For additional verification matters on Long Island, cases are typically filed in Nassau County Supreme Court (at the courthouse in Mineola) or Suffolk County Supreme Court (in Riverhead). No-fault arbitrations are heard through the American Arbitration Association, which assigns arbitrators throughout the metropolitan area. Workers' compensation claims go to the Workers' Compensation Board, with hearings at district offices across the state. Understanding which forum is appropriate for your case — and the specific procedural rules that apply — is essential for a successful outcome.

The procedural landscape in New York also includes important timing requirements that can affect your case. Most civil actions are subject to statutes of limitations ranging from one year (for intentional torts and claims against municipalities) to six years (for contract actions). Personal injury cases generally have a three-year deadline under CPLR 214(5), while medical malpractice claims must be filed within two and a half years under CPLR 214-a. No-fault insurance claims have their own regulatory deadlines, including 30-day filing requirements for applications and 45-day deadlines for provider claims. Understanding and complying with these deadlines is critical — missing a filing deadline can permanently bar your claim, regardless of how strong your case may be on the merits.

Attorney Jason Tenenbaum regularly practices in all of these venues. His office at 326 Walt Whitman Road, Suite C, Huntington Station, NY 11746, is centrally located on Long Island, providing convenient access to courts and offices throughout Nassau County, Suffolk County, and New York City. Whether you need representation in a no-fault arbitration, a personal injury trial, an employment discrimination hearing, or an appeal to the Appellate Division, the Law Office of Jason Tenenbaum, P.C. brings $24+ years of real courtroom experience to your case. If you have questions about the legal issues discussed in this article, call (516) 750-0595 for a free, no-obligation consultation.

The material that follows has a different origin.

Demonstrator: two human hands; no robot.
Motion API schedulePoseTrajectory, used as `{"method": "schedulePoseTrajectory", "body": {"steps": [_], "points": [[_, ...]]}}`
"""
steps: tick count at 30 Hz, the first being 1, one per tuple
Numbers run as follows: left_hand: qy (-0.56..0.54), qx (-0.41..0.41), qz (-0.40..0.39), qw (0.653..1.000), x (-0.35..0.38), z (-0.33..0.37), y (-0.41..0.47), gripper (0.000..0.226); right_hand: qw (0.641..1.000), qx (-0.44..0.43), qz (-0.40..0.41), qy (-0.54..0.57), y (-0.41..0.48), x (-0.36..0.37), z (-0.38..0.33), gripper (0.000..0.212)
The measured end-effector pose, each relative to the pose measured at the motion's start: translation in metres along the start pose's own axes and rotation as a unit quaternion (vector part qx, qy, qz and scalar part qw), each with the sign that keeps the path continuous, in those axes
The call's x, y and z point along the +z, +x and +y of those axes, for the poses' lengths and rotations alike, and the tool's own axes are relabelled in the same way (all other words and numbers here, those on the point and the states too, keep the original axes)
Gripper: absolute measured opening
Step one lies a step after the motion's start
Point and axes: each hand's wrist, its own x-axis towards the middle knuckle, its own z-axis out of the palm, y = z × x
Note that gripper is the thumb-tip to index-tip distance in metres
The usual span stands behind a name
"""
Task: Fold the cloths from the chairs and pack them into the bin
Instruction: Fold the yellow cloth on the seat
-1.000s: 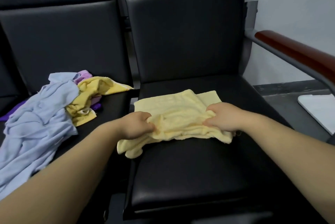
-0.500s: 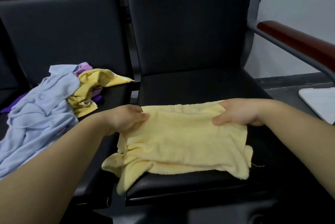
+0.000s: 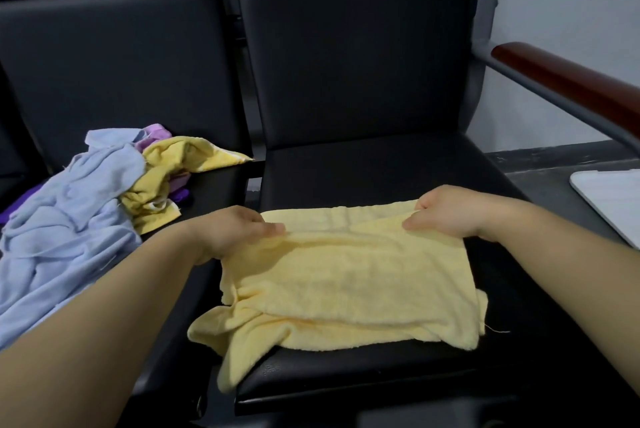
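2 hands pinch the yellow cloth (image 3: 346,275) at its far edge: left hand (image 3: 235,233) and right hand (image 3: 453,216), well apart. Cloth lies on the seat (image 3: 381,167) below them. Risk: the near-left corner overhangs the seat edge and is bunched, so the fold could skew.

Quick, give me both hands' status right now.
Left hand: closed, pinching the far left edge of the pale yellow cloth.
Right hand: closed, pinching the same cloth's far right edge.
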Motion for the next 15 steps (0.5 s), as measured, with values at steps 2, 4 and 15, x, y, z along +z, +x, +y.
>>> {"method": "schedulePoseTrajectory", "body": {"steps": [2, 4, 15], "points": [[-0.007, 0.007, 0.015, 1.000, -0.001, -0.002, 0.004, 0.038, 1.000, -0.005, 0.027, 0.001, 0.003, 0.000, 0.001, 0.027], [-0.017, 0.023, 0.054, 0.998, 0.000, -0.004, 0.011, 0.029, 0.998, -0.009, 0.065, 0.002, 0.005, 0.000, 0.000, 0.017], [0.064, 0.076, 0.221, 0.970, 0.015, -0.002, 0.039, 0.021, 0.988, -0.017, 0.146, -0.054, 0.026, 0.002, 0.004, 0.010]]}}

New York's substantive law also presents distinct challenges. In motor vehicle cases, the no-fault system under Insurance Law Article 51 provides first-party benefits regardless of fault, but limits the right to sue for non-economic damages unless the plaintiff establishes a "serious injury" under one of nine statutory categories. This threshold — codified at Insurance Law Section 5102(d) — requires medical evidence showing more than a minor or subjective injury, and courts have developed detailed standards for each category. Fractures must be documented through imaging studies. Claims of permanent consequential limitation or significant limitation of use require quantified range-of-motion testing with comparison to norms. The 90/180-day category demands proof that the plaintiff was unable to perform substantially all of their usual daily activities for at least 90 of the 180 days following the accident.

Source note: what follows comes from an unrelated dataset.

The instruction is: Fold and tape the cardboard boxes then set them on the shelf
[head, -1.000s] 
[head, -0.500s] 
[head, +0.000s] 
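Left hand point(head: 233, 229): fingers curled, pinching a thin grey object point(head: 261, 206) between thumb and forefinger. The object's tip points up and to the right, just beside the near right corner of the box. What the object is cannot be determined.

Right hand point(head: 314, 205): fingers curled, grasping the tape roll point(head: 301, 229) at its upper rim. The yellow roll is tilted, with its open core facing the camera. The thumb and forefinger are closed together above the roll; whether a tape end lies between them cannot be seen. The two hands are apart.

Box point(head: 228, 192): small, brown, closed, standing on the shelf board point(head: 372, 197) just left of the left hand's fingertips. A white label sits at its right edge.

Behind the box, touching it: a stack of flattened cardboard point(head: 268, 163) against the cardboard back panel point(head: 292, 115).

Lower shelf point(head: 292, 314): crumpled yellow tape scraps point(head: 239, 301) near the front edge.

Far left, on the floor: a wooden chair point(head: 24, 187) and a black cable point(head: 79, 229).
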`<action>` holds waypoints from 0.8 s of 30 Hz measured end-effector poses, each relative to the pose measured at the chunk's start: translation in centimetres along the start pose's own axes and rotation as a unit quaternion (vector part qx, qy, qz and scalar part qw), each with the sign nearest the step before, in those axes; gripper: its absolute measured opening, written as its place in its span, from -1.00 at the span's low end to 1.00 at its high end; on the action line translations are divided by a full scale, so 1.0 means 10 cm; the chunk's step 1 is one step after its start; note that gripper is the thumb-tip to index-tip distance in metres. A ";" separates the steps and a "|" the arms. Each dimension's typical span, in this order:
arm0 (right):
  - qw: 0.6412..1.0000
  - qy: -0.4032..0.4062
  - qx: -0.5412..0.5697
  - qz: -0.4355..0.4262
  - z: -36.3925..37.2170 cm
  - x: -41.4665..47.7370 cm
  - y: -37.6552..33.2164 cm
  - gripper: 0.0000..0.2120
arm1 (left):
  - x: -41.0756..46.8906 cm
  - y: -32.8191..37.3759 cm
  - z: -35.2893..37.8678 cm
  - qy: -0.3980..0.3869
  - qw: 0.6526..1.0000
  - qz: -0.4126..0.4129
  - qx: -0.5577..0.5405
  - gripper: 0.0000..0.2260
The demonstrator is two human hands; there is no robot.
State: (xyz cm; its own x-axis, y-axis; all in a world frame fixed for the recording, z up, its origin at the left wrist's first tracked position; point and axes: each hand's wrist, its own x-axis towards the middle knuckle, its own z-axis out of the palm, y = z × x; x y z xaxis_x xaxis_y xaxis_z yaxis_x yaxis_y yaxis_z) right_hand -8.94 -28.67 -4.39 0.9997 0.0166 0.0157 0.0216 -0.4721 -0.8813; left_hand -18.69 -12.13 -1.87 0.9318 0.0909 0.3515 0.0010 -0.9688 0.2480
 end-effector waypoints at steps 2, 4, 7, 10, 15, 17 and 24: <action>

In employment discrimination cases, the legal standards vary depending on whether the claim arises under state or local law. The New York State Human Rights Law employs a burden-shifting framework: the plaintiff must first establish a prima facie case by showing membership in a protected class, qualification for the position, an adverse employment action, and circumstances giving rise to an inference of discrimination. The burden then shifts to the employer to articulate a legitimate, non-discriminatory reason for its decision. If the employer meets this burden, the plaintiff must demonstrate that the stated reason is pretextual. The New York City Human Rights Law, by contrast, applies a broader standard, asking whether the plaintiff was treated less well than other employees because of a protected characteristic.